WHAT TO DO:
Hand back every line from the beginning of the data below through the line containing "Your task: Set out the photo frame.", word for word and free of pictures.

GIVEN MATERIAL:
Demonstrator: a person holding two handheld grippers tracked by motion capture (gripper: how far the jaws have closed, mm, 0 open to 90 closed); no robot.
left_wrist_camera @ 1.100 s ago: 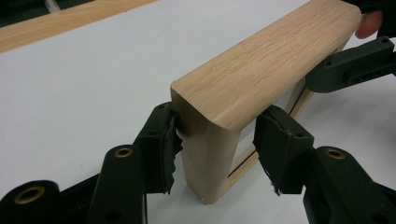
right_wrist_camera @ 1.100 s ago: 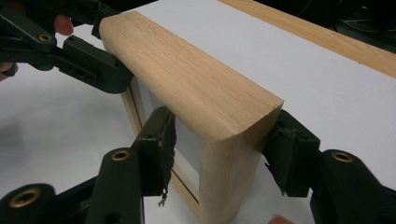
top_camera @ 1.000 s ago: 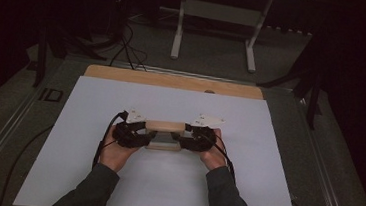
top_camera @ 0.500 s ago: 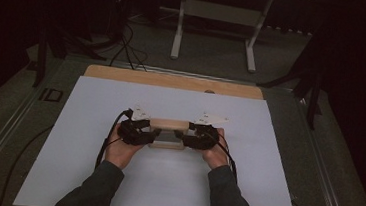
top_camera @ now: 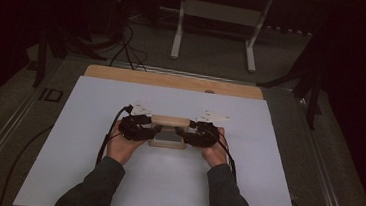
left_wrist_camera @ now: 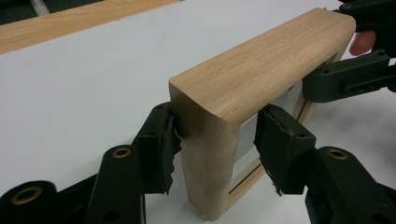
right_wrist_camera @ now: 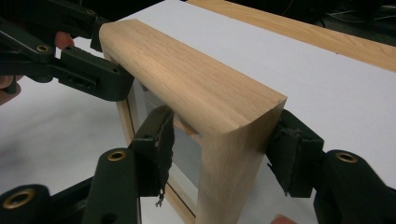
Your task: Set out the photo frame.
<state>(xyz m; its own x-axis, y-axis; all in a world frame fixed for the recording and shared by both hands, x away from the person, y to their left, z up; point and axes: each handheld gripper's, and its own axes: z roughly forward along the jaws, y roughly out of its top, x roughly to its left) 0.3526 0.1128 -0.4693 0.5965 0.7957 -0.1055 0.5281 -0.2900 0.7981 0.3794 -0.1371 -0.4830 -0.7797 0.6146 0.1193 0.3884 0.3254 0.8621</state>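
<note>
Item: wooden frame (top_camera: 169, 130), light oak with a grey panel set inside it, standing on edge near the middle of the white sheet (top_camera: 95, 105) that covers the bench (top_camera: 173, 80). All places below are given from the frame.

Left gripper (top_camera: 138, 128): at the frame's left end, jaws closed on the upright side member, one pad on the outer face, the other on the inner face beside the panel. Right gripper (top_camera: 199, 134): at the frame's right end, jaws clamped the same way on the opposite upright. The paired end grip likely serves to keep the frame upright and level, neither end free to tip or swing.

Left gripper view: left gripper (left_wrist_camera: 215, 140) pads, frayed at their edges, pressed to the rounded corner post of the frame (left_wrist_camera: 261, 70); the panel glimpsed behind the post; the right gripper (left_wrist_camera: 345, 81) at the frame's far end, with a fingertip above it.

Right gripper view: right gripper (right_wrist_camera: 219, 149) astride its own post of the frame (right_wrist_camera: 187, 79); the left gripper (right_wrist_camera: 88, 74) at the far end.

High view: both hands and dark sleeves entering from the near side of the frame; the bare wooden strip of bench beyond it; a cable trailing from the left gripper. Whether the frame's lower edge touches the sheet or hangs just clear of it cannot be told.
</note>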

OUTPUT OF THE EXERCISE:
Demonstrator: a person holding two handheld grippers tracked by motion capture (gripper: how far the jaws have closed, mm, 0 open to 90 closed); no robot.
left_wrist_camera @ 1.100 s ago: 
right_wrist_camera @ 1.100 s ago: 
top_camera @ 1.000 s ago: 
top_camera @ 0.500 s ago: 
top_camera @ now: 
left_wrist_camera @ now: 
right_wrist_camera @ now: 
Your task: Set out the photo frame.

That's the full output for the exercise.